• _Supplied data_
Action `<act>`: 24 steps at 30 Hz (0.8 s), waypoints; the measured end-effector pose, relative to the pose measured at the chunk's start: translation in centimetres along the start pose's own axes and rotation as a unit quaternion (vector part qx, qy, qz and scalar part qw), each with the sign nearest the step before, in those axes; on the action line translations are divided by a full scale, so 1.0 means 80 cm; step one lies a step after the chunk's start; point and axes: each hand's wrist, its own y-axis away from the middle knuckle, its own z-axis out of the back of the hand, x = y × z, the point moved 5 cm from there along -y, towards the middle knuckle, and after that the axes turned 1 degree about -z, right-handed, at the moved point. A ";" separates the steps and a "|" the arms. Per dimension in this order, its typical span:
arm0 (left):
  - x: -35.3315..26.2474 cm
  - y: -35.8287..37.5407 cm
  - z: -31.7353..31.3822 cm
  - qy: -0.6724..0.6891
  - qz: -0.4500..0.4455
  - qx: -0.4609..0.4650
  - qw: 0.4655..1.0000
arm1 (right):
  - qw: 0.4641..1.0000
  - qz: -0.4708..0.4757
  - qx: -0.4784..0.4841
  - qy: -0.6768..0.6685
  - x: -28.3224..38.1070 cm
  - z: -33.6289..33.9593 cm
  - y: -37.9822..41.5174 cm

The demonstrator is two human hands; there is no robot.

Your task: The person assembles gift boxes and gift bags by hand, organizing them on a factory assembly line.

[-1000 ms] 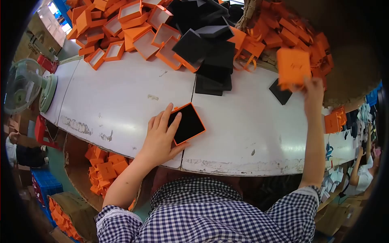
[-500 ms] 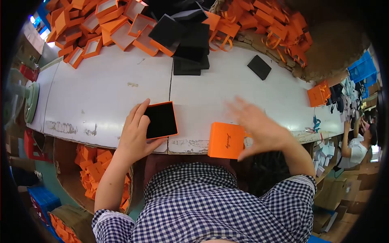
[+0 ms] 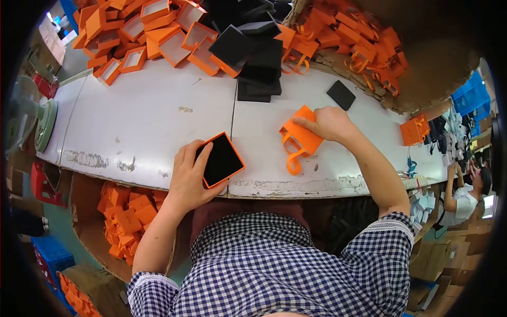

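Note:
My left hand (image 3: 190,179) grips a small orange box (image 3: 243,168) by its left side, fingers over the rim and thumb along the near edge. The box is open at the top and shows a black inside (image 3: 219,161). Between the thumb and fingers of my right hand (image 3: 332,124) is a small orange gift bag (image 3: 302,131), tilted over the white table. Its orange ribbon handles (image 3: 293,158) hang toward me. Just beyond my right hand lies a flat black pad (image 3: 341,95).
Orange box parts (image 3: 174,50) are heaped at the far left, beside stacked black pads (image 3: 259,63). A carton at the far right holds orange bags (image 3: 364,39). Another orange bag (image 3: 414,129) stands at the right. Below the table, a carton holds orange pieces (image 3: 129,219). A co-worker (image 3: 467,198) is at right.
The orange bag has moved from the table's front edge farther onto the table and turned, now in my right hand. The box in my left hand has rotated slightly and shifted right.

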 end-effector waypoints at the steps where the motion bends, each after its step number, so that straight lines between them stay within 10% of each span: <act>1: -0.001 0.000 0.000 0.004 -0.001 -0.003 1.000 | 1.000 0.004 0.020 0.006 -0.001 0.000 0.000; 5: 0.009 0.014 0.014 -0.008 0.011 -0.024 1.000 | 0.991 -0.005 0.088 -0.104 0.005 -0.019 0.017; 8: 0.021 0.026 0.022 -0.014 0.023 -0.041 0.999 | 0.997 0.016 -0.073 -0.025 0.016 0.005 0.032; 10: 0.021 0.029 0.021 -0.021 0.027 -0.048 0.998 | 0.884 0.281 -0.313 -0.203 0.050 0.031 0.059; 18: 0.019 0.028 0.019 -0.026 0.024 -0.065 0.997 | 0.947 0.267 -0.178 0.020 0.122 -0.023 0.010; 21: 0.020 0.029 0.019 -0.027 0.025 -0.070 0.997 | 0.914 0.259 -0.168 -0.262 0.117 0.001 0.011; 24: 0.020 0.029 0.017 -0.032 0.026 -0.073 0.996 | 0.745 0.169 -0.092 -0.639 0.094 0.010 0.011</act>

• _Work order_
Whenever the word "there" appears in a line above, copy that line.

• _Response box_
Action `<act>`: 24 steps at 30 Hz (0.8 s), waypoints; the measured end-effector pose, relative to the pose measured at the chunk's start: translation in centimetres along the start pose's own axes and rotation as a unit quaternion (vector part qx, qy, qz and scalar part qw), each with the sign nearest the step before, in those axes; on the action line translations are divided by a full scale, so 1.0 means 80 cm; step one lies a step after the chunk's start; point and axes: each hand's wrist, its own y-axis away from the middle knuckle, its own z-axis out of the back of the hand, x = y × z, the point moved 5 cm from there along -y, towards the middle knuckle, and after that the axes turned 1 degree about -z, right-handed, at the moved point. A ";" separates the steps and a "|" the arms. Per dimension in this order, its typical span:
The demonstrator is two human hands; there is no robot.

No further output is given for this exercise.